What is required -
What is the number of lines in the listing below that include the string "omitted"? Answer with that number alone.

Material provided -
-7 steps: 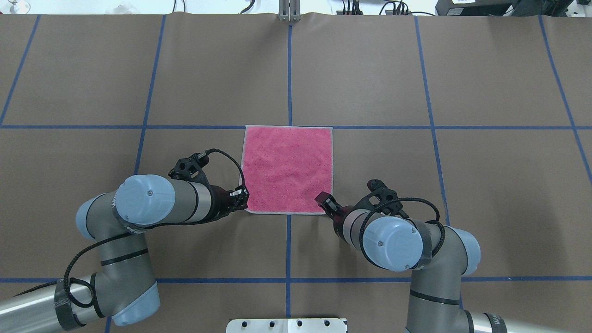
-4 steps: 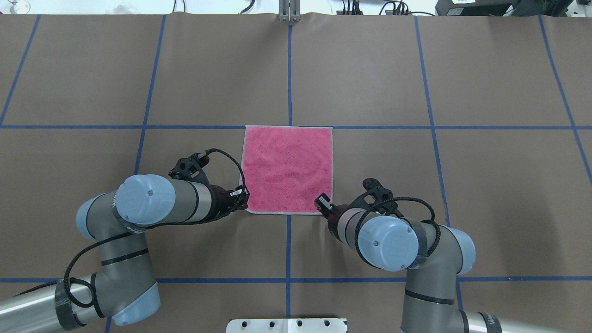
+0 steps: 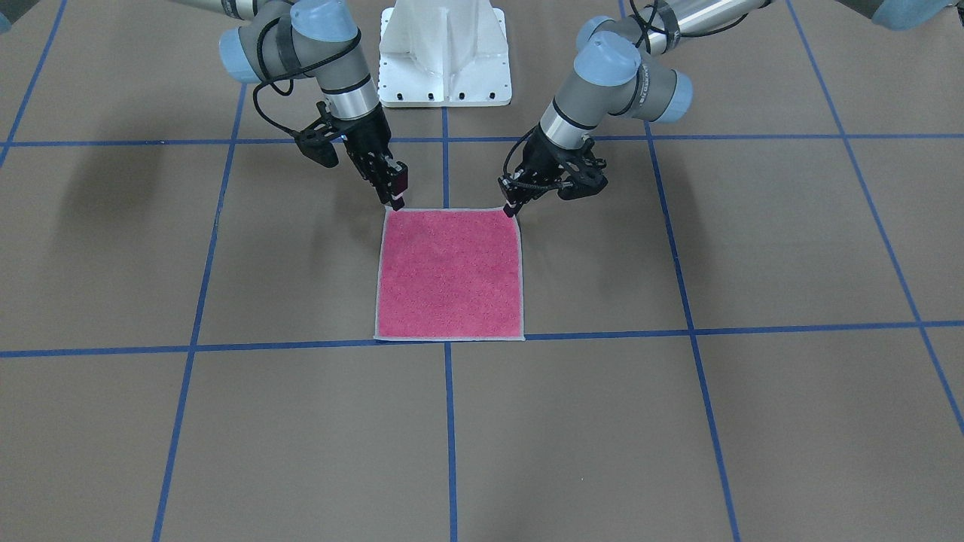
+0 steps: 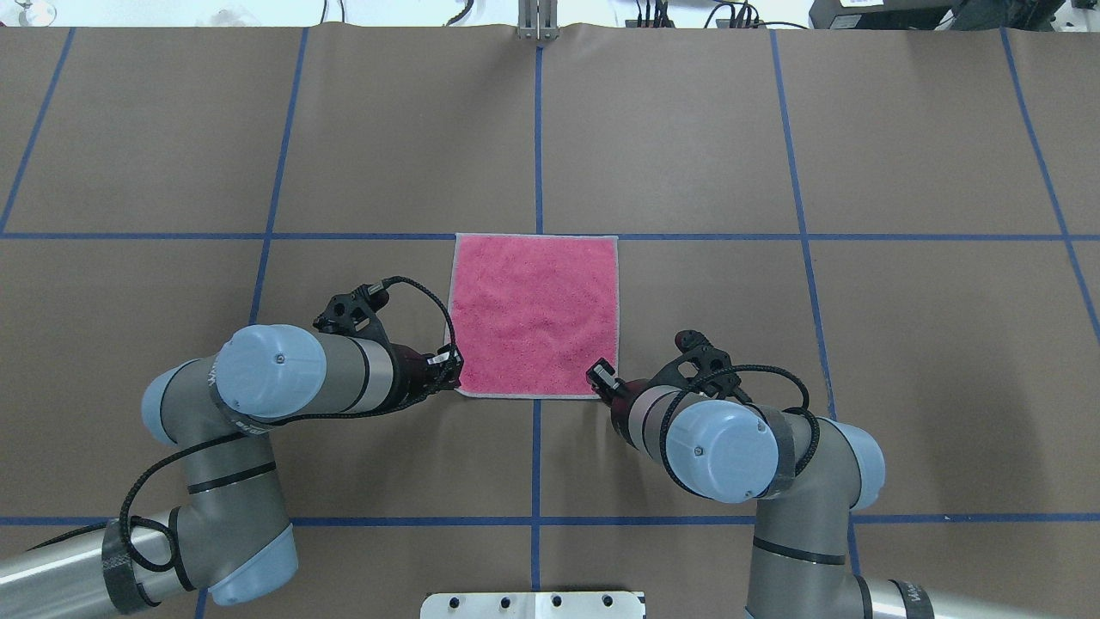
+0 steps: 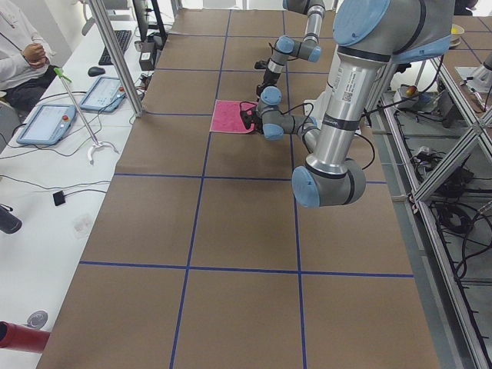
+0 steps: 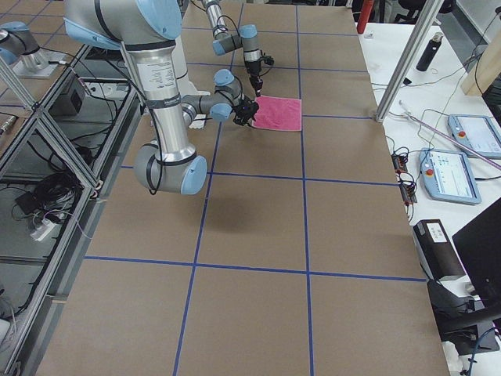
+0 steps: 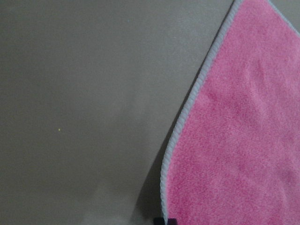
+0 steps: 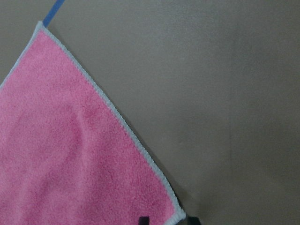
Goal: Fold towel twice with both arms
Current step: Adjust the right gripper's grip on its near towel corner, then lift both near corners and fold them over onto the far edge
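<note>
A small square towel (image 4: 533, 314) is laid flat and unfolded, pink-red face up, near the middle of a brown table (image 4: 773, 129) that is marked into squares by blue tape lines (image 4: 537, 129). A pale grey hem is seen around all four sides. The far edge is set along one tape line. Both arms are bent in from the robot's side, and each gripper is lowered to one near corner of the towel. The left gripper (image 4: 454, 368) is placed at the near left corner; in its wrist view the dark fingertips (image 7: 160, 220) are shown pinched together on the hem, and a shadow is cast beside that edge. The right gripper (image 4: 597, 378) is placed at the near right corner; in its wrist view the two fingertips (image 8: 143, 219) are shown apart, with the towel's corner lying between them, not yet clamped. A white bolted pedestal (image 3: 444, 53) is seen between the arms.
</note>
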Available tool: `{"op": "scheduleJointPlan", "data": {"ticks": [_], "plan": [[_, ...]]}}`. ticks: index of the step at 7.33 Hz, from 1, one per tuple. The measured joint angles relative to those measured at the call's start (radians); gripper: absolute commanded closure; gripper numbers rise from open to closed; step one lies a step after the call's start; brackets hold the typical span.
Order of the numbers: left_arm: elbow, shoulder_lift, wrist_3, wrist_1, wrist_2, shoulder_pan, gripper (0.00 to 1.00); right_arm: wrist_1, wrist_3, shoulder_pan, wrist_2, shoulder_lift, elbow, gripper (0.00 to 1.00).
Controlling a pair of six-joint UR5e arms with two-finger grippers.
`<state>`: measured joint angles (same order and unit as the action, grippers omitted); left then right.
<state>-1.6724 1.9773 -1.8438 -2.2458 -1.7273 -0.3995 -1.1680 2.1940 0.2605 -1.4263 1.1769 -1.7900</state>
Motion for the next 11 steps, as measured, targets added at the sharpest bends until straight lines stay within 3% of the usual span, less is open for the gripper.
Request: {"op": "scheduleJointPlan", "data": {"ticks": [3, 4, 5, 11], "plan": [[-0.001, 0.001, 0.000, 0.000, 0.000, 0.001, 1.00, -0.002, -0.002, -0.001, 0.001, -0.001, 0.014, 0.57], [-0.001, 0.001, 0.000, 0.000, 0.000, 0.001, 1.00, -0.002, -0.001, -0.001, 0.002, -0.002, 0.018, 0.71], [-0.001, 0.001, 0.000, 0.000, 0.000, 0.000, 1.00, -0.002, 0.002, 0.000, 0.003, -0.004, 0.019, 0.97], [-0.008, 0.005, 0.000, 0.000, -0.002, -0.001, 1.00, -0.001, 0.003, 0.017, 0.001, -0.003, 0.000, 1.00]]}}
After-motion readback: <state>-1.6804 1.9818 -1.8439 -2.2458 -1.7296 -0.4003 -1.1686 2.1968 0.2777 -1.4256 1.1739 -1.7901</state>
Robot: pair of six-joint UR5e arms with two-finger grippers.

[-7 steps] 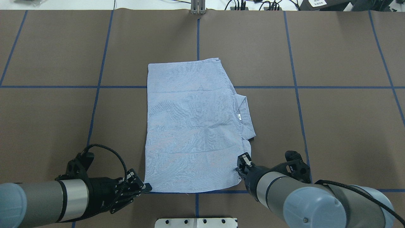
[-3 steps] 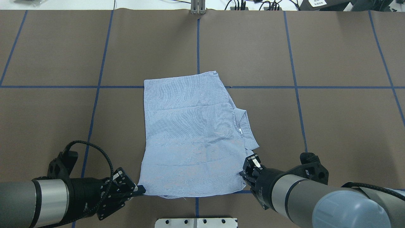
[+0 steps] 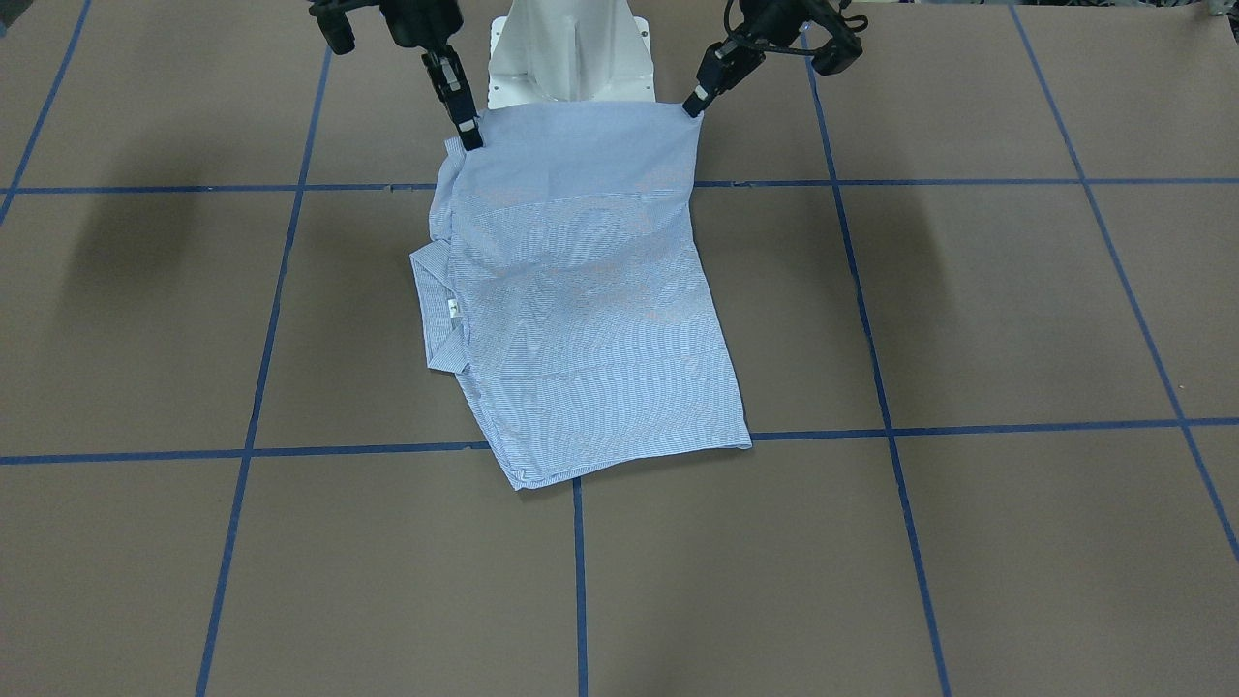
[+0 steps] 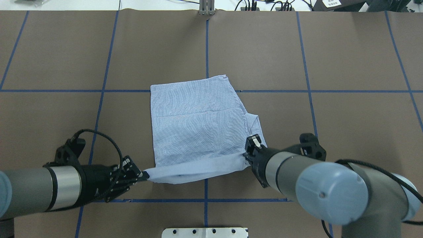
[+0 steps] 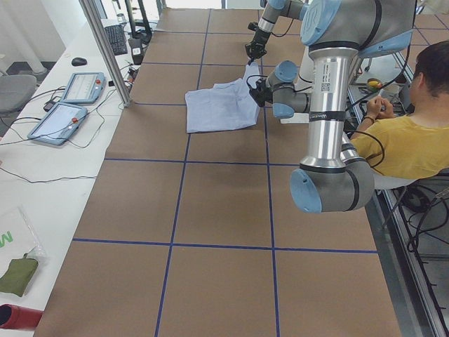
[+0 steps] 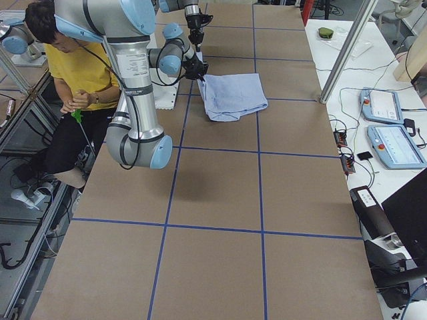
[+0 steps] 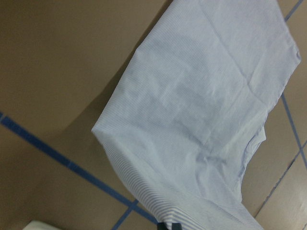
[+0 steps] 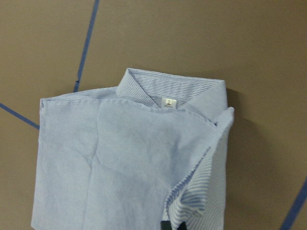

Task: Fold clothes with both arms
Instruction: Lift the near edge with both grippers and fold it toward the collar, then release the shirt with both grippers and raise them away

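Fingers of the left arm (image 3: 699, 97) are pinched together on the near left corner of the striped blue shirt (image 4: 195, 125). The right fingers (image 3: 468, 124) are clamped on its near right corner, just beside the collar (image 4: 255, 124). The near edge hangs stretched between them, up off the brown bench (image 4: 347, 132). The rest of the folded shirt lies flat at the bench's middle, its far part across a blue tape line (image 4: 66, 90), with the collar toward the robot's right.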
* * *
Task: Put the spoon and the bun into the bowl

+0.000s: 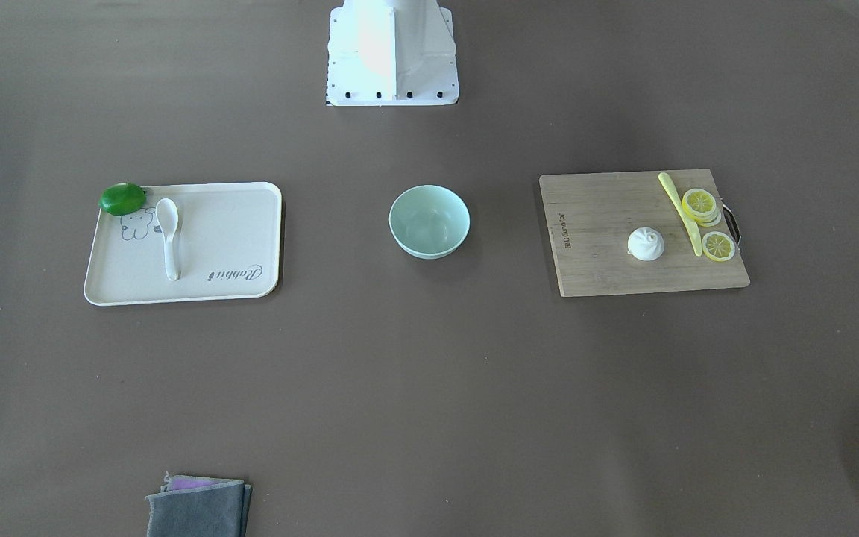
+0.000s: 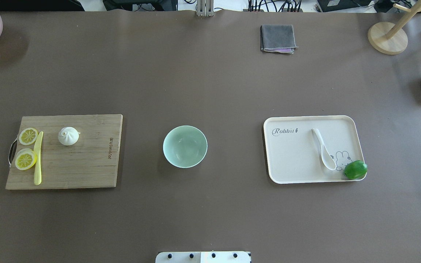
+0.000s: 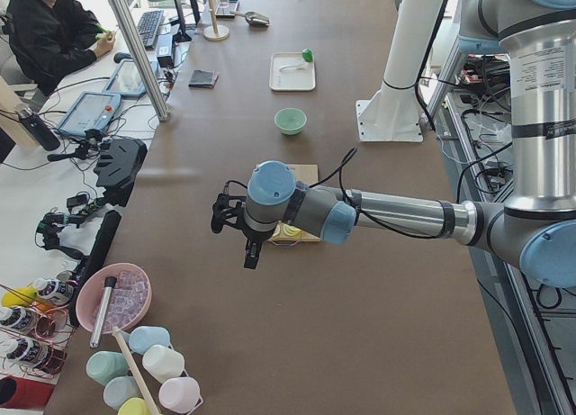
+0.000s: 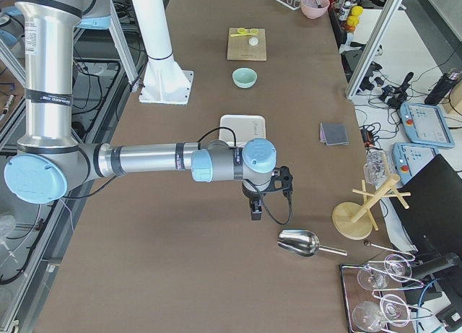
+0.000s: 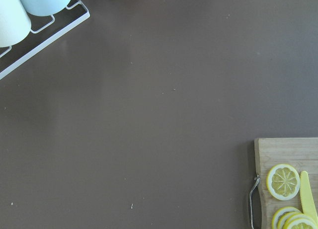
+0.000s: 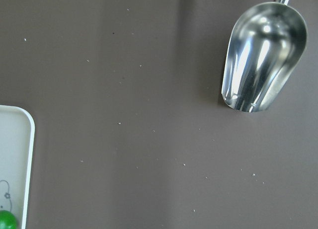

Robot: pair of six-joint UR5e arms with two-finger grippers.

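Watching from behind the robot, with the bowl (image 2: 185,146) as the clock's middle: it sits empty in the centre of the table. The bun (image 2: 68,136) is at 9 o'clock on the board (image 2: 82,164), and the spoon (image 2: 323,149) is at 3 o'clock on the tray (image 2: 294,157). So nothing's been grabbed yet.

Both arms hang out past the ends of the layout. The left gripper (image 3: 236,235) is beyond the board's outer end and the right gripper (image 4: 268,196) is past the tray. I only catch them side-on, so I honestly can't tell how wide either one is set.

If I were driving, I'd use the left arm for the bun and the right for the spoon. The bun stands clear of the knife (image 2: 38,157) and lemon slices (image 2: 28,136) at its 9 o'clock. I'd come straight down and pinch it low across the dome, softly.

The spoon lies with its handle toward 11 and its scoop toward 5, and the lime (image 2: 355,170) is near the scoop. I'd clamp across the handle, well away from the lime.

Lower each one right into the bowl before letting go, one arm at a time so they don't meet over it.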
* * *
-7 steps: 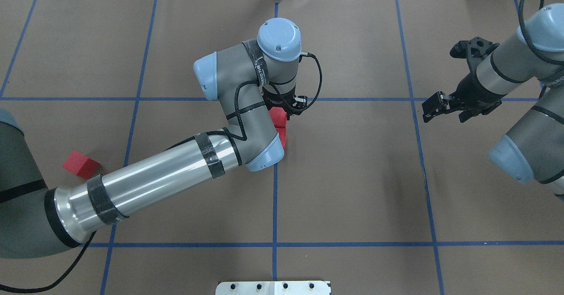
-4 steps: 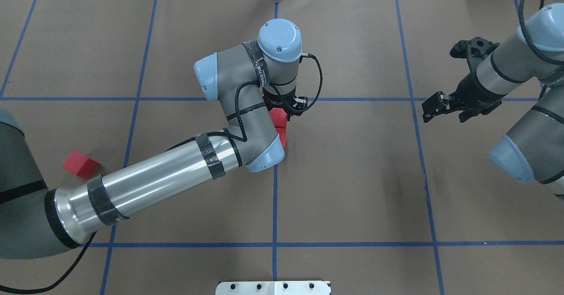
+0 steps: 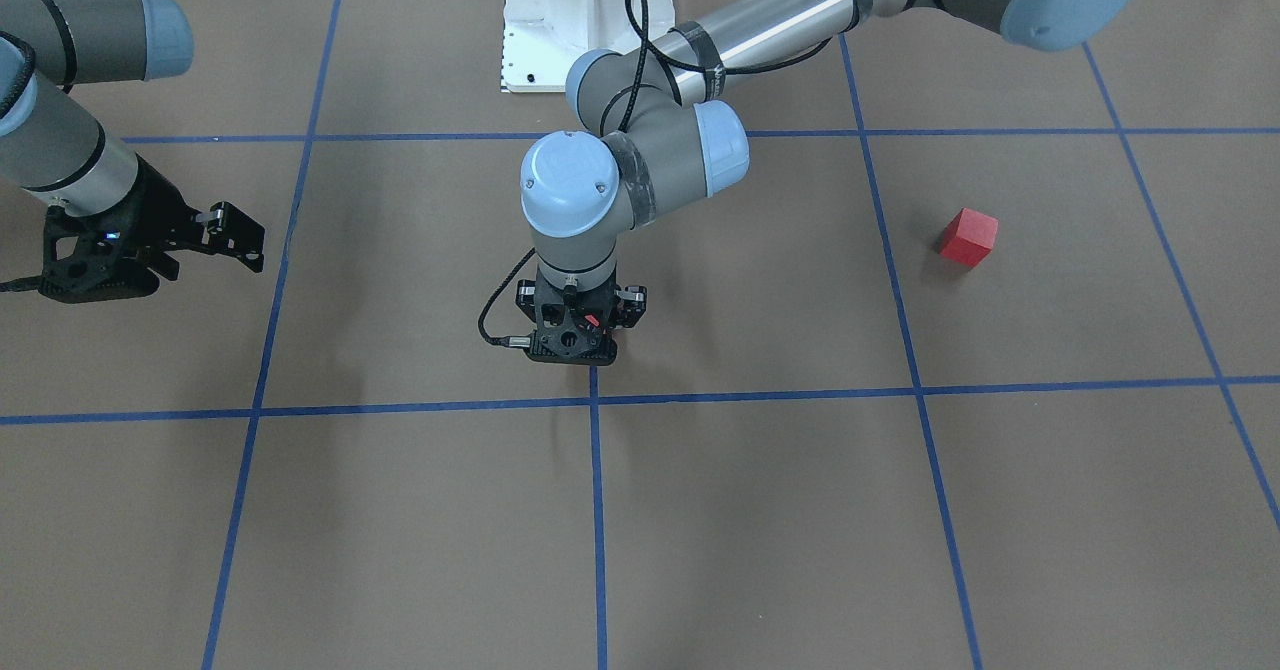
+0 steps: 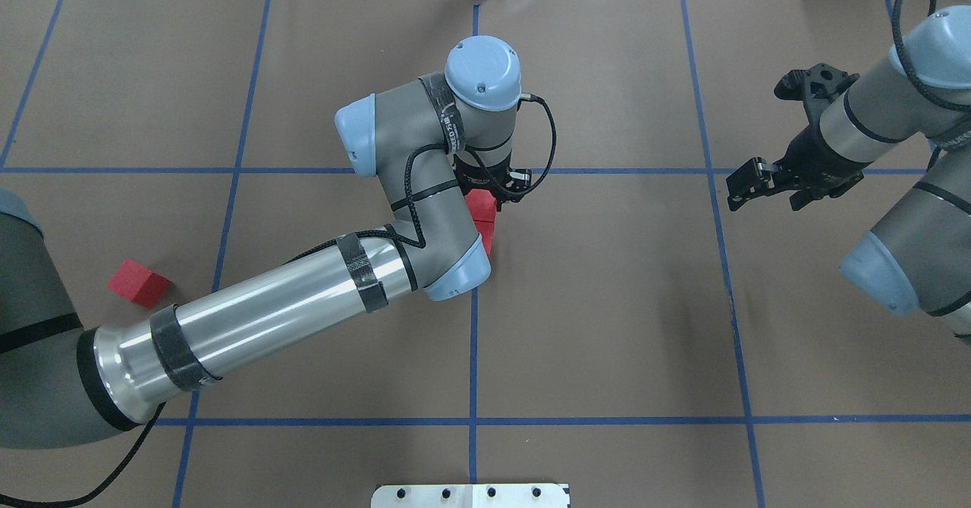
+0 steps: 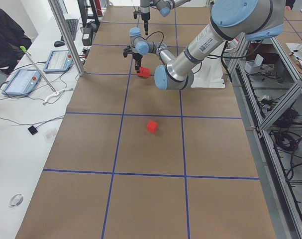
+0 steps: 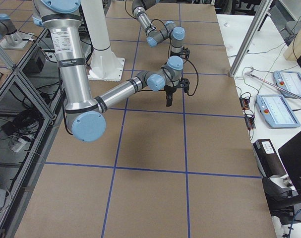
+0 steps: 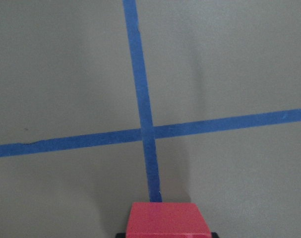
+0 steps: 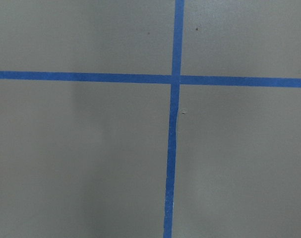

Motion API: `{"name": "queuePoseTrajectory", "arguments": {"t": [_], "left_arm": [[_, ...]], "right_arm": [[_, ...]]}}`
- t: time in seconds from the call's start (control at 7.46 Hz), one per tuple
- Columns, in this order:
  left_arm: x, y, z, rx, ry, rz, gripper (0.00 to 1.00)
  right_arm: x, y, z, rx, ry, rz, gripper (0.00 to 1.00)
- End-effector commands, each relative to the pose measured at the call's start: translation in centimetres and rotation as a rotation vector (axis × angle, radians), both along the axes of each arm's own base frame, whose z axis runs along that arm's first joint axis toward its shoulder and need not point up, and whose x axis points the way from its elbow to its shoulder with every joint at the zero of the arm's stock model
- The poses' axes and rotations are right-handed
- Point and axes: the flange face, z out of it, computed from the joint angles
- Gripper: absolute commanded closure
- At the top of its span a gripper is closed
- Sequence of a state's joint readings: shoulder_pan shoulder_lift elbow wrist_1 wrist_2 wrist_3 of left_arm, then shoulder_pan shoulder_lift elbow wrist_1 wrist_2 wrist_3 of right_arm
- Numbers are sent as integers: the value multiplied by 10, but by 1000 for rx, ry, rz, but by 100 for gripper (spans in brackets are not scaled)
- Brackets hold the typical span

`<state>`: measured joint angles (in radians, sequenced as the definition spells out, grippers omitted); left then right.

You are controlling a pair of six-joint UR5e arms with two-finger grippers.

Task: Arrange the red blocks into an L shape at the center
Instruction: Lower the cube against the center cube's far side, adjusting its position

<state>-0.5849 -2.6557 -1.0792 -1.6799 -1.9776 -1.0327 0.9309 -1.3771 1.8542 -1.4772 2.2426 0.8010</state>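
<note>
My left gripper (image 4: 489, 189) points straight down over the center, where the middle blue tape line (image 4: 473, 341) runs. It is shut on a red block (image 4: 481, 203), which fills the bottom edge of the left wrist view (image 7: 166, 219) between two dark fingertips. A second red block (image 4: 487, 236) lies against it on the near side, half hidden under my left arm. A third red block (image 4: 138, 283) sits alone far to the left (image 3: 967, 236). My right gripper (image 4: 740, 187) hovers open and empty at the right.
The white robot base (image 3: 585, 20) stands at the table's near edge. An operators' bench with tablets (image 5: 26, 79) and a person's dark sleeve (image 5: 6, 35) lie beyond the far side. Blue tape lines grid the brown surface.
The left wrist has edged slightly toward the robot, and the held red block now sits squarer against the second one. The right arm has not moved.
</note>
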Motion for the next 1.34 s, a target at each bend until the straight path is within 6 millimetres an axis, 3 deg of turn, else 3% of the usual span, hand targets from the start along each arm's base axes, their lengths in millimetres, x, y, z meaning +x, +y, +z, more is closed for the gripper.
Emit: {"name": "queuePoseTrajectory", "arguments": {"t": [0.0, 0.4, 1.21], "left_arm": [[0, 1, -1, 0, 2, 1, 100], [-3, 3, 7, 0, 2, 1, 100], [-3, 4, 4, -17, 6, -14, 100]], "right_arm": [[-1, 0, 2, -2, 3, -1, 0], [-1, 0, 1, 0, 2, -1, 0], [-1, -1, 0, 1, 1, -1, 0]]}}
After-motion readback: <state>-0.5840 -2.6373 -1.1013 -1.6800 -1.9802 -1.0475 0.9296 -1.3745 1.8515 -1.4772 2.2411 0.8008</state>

Solution for this task -
2